Unicode normalization in search results

OJS version 3.0.2
We have encountered an issue with searching Unicode characters and would like to know if Unicode normalization can be enabled?

When a user searches for ‘Māori’, on our journal (Policy Quarterly), they are returned several results. However a search on ‘Maori’ returns nothing. Ideally both searches would return the same results.

Is there a solution to this problem?

Hi @Max_Sullivan

Our search index plans are broadly to support two approaches: a built-in search index, as is currently built into OJS; and options to integrate with Lucene/Solr, which was offered in OJS 2.x and is in the process of being ported to OJS 3.x. There are plenty of features that Lucene/Solr support that we’ll never add to OJS, like stemming, faceting, etc., because they’re complex and we don’t want to re-invent the wheel.

However, I agree that normalization (e.g. to ASCII) might be a good thing to add (and I can’t recall specifically, but it’s possible that we supported it in a previous version). If you’re willing to do a bit of experimentation it would help move this forward.

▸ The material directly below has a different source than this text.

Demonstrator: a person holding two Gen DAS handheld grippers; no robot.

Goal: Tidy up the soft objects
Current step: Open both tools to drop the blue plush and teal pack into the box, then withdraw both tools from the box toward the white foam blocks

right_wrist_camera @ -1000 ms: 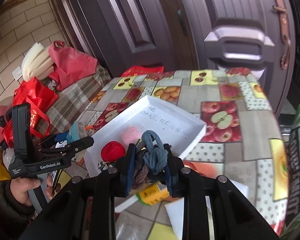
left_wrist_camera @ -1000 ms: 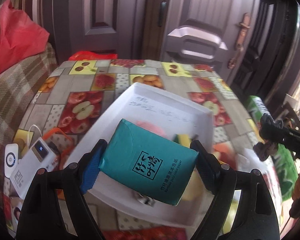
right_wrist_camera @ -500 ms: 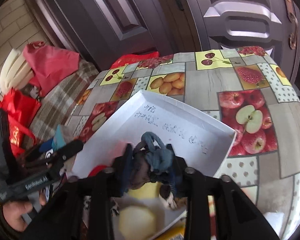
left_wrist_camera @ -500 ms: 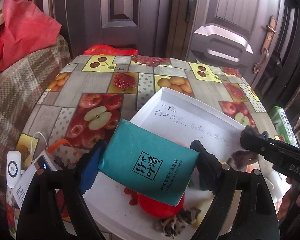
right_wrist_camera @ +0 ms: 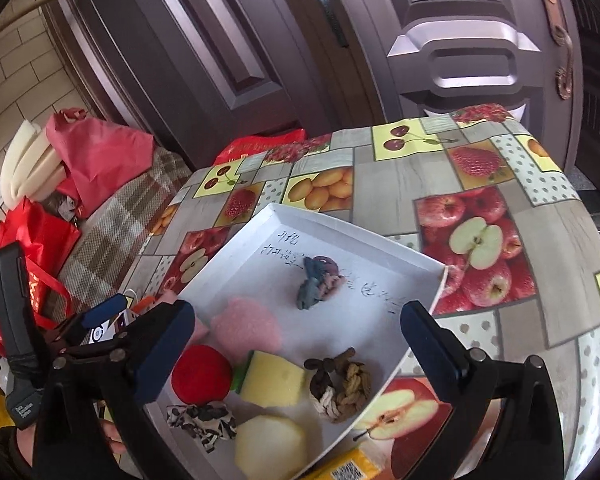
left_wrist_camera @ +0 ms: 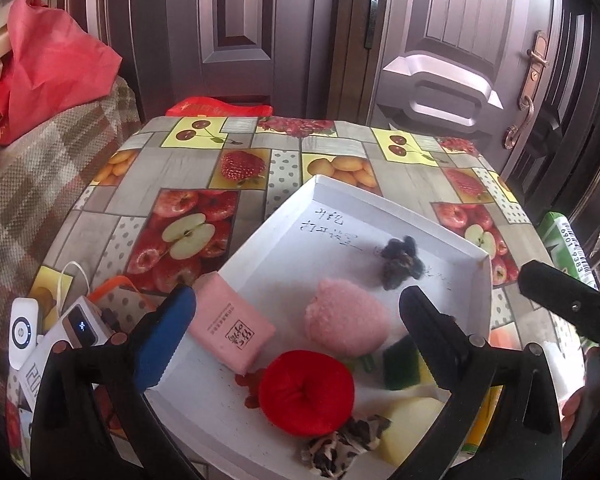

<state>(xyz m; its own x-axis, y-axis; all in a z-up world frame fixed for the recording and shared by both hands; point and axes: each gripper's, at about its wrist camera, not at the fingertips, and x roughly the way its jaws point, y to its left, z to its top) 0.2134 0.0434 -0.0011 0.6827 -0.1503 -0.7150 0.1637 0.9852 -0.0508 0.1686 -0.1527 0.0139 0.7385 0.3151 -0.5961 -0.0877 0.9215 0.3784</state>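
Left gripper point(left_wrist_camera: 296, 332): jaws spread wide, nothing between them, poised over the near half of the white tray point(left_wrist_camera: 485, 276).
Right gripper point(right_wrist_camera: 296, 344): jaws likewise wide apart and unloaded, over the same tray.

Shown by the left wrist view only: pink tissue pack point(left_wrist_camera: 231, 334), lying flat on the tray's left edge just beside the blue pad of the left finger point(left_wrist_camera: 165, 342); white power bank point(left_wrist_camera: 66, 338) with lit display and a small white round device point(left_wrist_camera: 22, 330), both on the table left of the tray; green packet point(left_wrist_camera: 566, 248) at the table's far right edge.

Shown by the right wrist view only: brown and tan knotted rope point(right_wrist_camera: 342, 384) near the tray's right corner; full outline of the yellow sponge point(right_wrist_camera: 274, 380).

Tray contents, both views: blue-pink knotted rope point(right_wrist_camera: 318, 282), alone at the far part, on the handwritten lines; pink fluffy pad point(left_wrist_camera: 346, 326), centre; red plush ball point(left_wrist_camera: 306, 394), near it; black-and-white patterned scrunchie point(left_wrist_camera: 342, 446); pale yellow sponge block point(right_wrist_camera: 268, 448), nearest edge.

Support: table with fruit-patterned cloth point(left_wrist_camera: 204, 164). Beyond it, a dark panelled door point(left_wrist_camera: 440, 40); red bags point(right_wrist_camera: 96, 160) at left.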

The code that’s responsible for cleaning up search keywords is in lib/pkp/classes/search/SubmissionSearchIndex.inc.php in the filterKeywords function. I’d suggest adding a call to iconv there to transcode any incoming content into plain ASCII.

After making a change like this you’ll need to rebuild your search index using tools/rebuildSearchIndex.php. And you’ll probably need to also flush your data cache, which is available as Site Administrator in the Administration area.

If you’re able to make any headway here, I can help turn it into a pull request etc. for inclusion in a forthcoming release!

Regards,
Alec Smecher
Public Knowledge Project Team

Thanks @asmecher,

It’s good to hear that Lucene/Solr is being ported to OJS 3.x.

We are keen to investigate making the changes to lib/pkp/classes/search/SubmissionSearchIndex.inc.php that you suggested and will report back when we get further.

Kind regards,

Max

This is a valuable function for the Slavic languages. It’s strange that the utility rebuildSearchIndex.php does not rebuild the index.

$ php tools/rebuildSearchIndex.php
<h1>Database connection failed!</h1>ojs2: Database connection failed!
$ php tools/rebuildSearchIndex.php vestnik
<h1>Database connection failed!</h1>ojs2: Database connection failed!

Here is vestnik is internal stort name of my journal. I note that journal site at the same time fully works, there is access to the MySQL database and my database name is not ojs2 but ojs31. There are no errors in the MySQL log. Test configuration is local in MAMP on MacOS. What could be the problem?

Hi @crosfield,

Weird – the above quoted messages are on the same system as your production OJS, or are they on your local (testing) system?

Regards,
Alec Smecher
Public Knowledge Project Team

@asmecher All messages from the test and the system. Before production I fill the database on the local (MacOS) system now with articles archive.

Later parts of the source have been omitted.